MWANZA, Malawi: Mozambican refugees are flooding into Malawi by the hundreds, recounting how government forces are torching their homes and barns in the hunt for supporters of Renamo opposition leader Afonso Dhlakama, who aims to seize power in six provinces.
The 63-year-old former rebel leader’s bid rekindles tensions in the southern African country thought to have been buried 24 years ago.
“The soldiers came in government vehicles to burn houses and maize barns and accused us of sheltering Renamo soldiers,” farmer Omali Ibrahim, 47, told AFP on arriving at the Kapise refugee camp in Malawi’s southern district of Mwanza with his wife and five children.
Ibrahim and his wife and five children were among some 300 refugees, many of them women and children, who trudged into the camp under scorching sun on just one day last week.
Most had walked several days to reach Kapise camp, just 500 meters from the border with Mozambique’s Tete province.
The camp now houses 1,580 people — up from 300 in June last year.
Dhlakama, who led Renamo in a 16-year civil war that ended in 1992, has refused to accept the results of 2014 elections, which saw him beaten once again by his old enemy, the Frelimo party led by President Filipe Nyusi.
Sporadic clashes between Renamo and government forces have taken place in recent months, but tensions rose further when Dhlakama vowed on December 16 to take power by March in six of Mozambique’s 11 provinces.
Tete is one of the six, all of them located in the center and north of the country.
Dhlakama said he would gain ground thanks to public support, but warned he would retaliate with force if the government tried to prevent his takeover.
The account of rampaging government troops told by farmer Ibrahim was supported by several other families at the camp when an AFP team visited last week.
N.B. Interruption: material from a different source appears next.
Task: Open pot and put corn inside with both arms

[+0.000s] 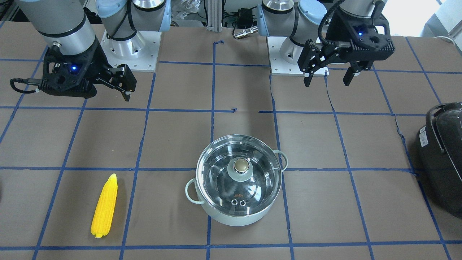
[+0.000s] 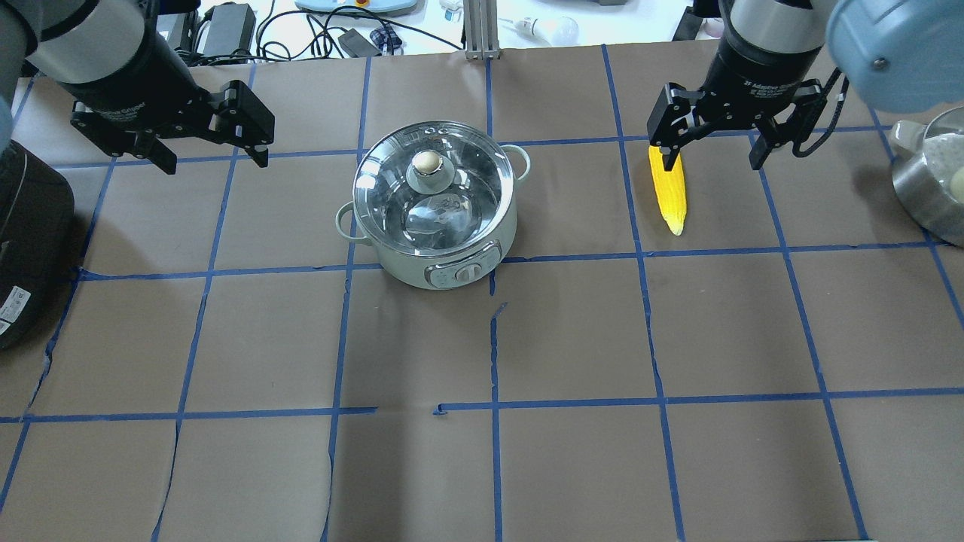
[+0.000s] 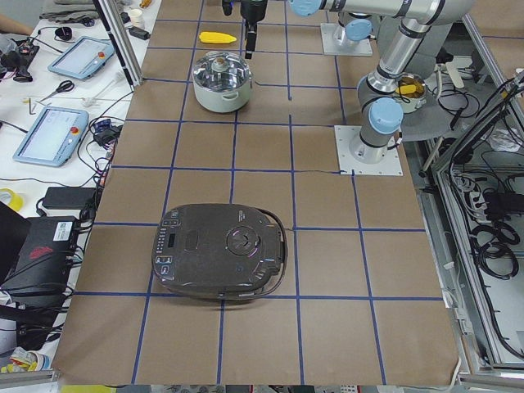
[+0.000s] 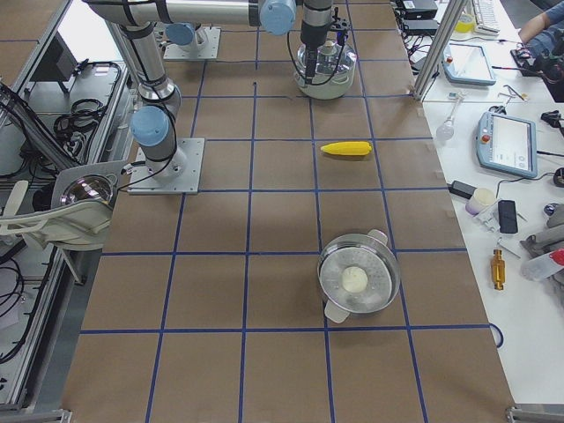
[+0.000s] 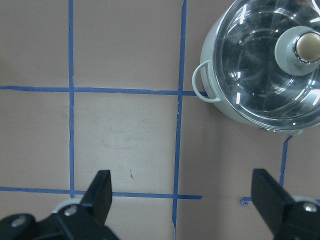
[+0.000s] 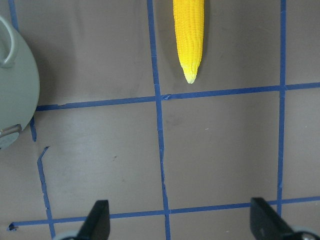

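The pale mint-green pot (image 1: 240,213) stands mid-table with its glass lid (image 2: 392,181) on and the beige knob (image 2: 427,161) on top. The yellow corn (image 2: 669,192) lies flat on the brown paper to the pot's right in the overhead view, and also shows in the front view (image 1: 105,206). My left gripper (image 2: 213,158) hangs open and empty above the table, left of the pot. My right gripper (image 2: 713,160) hangs open and empty above the corn's far end. The left wrist view shows the pot (image 5: 235,107) ahead to the right. The right wrist view shows the corn (image 6: 188,35) ahead.
A black appliance (image 2: 22,248) sits at the table's left edge. A steel pot with a lid (image 2: 930,188) stands at the right edge. Blue tape lines grid the brown paper. Cables and devices lie beyond the far edge.
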`<state>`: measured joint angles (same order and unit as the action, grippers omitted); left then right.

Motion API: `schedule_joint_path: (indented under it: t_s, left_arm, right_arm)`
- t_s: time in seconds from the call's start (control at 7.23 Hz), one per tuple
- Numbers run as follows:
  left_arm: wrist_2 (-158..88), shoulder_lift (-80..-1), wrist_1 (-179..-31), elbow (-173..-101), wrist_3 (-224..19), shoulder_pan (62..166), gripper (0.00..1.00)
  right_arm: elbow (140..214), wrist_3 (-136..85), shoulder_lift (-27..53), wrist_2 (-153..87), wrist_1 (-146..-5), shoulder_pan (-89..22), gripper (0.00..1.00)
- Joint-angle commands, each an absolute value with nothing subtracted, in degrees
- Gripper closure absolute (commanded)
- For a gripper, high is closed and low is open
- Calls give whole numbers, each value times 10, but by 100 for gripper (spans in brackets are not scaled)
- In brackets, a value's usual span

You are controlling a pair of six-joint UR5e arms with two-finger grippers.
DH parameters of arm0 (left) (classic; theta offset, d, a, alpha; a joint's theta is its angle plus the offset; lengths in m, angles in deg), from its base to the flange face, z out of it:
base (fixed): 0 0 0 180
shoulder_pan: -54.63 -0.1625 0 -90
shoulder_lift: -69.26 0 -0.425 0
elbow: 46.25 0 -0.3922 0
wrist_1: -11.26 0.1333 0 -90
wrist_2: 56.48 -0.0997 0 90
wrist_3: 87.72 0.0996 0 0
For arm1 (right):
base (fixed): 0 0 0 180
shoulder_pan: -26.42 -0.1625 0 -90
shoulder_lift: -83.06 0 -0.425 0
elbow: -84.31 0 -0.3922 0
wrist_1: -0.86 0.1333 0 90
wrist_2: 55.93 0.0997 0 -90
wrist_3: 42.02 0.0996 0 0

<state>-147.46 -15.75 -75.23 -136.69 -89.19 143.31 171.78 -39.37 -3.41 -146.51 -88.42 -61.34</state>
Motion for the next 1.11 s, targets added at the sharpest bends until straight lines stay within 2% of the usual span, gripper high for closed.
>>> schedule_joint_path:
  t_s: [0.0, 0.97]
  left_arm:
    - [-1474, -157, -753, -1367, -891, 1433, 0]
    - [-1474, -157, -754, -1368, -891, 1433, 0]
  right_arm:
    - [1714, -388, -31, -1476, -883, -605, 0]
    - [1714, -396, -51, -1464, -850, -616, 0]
“We could’ve been killed by government soldiers if we hadn’t hidden in the bush for two days,” said Luciano Laitoni, 60, who arrived with his visibly exhausted wife and five children.
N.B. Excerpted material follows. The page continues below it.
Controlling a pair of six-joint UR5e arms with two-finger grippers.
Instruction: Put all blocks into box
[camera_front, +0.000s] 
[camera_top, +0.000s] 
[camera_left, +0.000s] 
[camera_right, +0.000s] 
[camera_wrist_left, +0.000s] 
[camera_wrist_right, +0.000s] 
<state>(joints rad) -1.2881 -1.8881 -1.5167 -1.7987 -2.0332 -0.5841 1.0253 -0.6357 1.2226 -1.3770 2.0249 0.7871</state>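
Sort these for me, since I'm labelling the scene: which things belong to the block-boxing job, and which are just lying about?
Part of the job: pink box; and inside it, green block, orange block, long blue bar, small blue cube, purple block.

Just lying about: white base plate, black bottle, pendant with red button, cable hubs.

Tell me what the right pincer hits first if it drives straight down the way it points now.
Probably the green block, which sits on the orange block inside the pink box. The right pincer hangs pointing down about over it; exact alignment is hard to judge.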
“Our house and a barn full of maize were burnt, but thanks we are here safely,” said Laitoni, carrying the few possessions he managed to salvage.
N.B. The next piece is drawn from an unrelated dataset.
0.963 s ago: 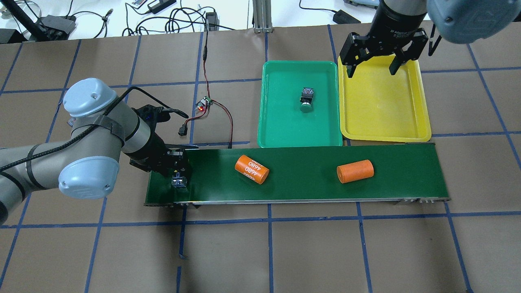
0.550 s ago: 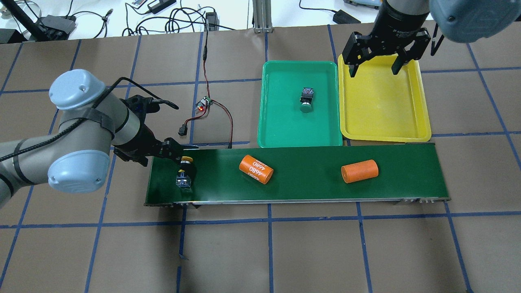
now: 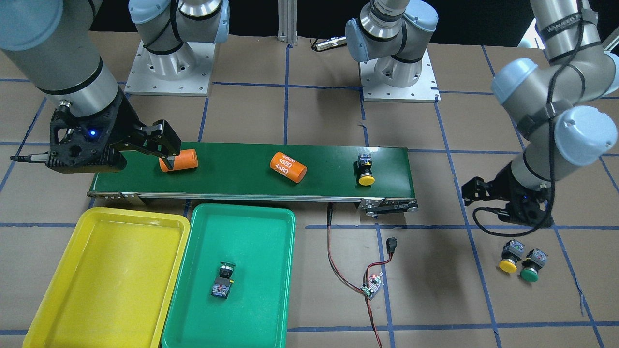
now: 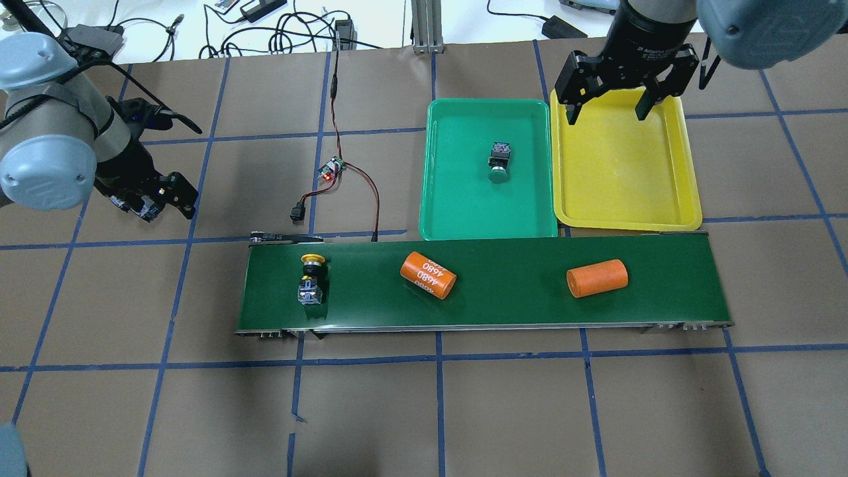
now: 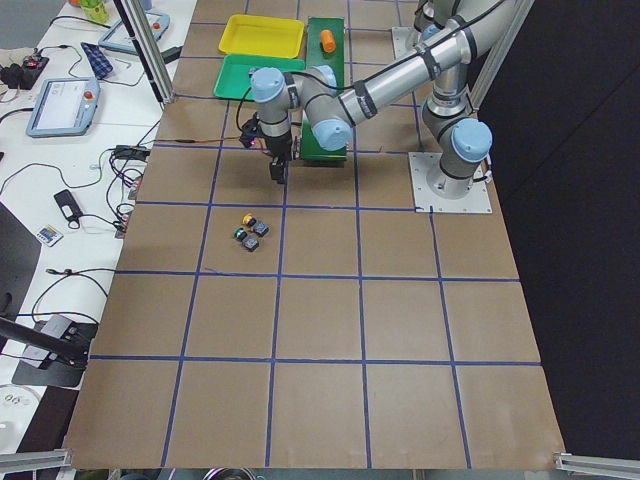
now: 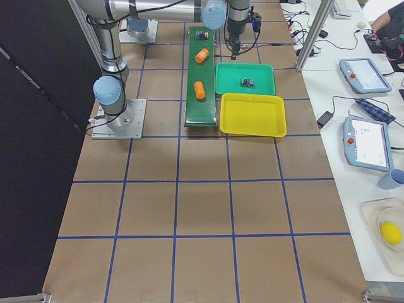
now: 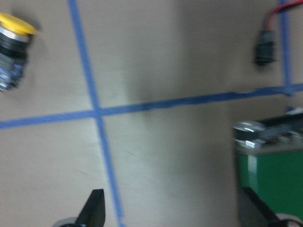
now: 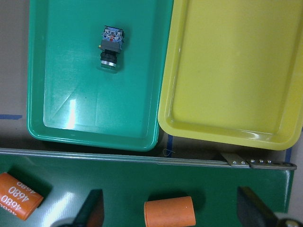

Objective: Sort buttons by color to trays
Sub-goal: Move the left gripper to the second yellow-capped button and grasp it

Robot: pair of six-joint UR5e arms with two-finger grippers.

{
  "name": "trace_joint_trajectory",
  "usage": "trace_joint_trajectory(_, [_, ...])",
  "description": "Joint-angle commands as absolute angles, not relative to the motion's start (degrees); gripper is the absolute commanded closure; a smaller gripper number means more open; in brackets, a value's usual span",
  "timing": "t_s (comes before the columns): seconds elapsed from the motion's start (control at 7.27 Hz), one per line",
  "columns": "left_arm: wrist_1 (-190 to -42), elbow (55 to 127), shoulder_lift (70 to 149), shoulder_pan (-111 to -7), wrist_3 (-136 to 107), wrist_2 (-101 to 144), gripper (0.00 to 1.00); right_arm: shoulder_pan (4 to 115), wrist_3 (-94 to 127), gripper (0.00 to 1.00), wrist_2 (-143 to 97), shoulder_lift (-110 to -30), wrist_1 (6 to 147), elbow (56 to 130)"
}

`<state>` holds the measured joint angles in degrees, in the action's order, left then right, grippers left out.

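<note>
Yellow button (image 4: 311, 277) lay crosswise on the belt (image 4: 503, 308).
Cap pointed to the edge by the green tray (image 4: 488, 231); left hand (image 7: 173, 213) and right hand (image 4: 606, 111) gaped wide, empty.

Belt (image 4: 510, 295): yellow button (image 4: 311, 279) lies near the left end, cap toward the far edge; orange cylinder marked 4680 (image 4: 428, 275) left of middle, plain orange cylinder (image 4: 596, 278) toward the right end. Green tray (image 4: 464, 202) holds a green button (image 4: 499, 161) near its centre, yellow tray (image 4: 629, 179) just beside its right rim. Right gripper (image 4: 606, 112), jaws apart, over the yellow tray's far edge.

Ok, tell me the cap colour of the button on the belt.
Yellow; the button shows best in the front-facing view.
</note>
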<state>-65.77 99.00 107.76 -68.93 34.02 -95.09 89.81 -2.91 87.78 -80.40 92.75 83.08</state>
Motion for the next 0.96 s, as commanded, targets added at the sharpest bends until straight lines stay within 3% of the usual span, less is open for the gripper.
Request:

Flora Manuel, 25, who arrived at the camp with six children and her husband, also said her house was torched and her animals slaughtered.
“All our livestock of 16 pigs and six goats were killed and a barn full of maize burnt, but luckily we survived and ran away,” she said.
Charles Luka said he was not at home when his house was burnt down and has been unable to find his wife and two daughters.
“We are simply farmers and I have never seen a Renamo soldier. We are not Renamo,” Luka said.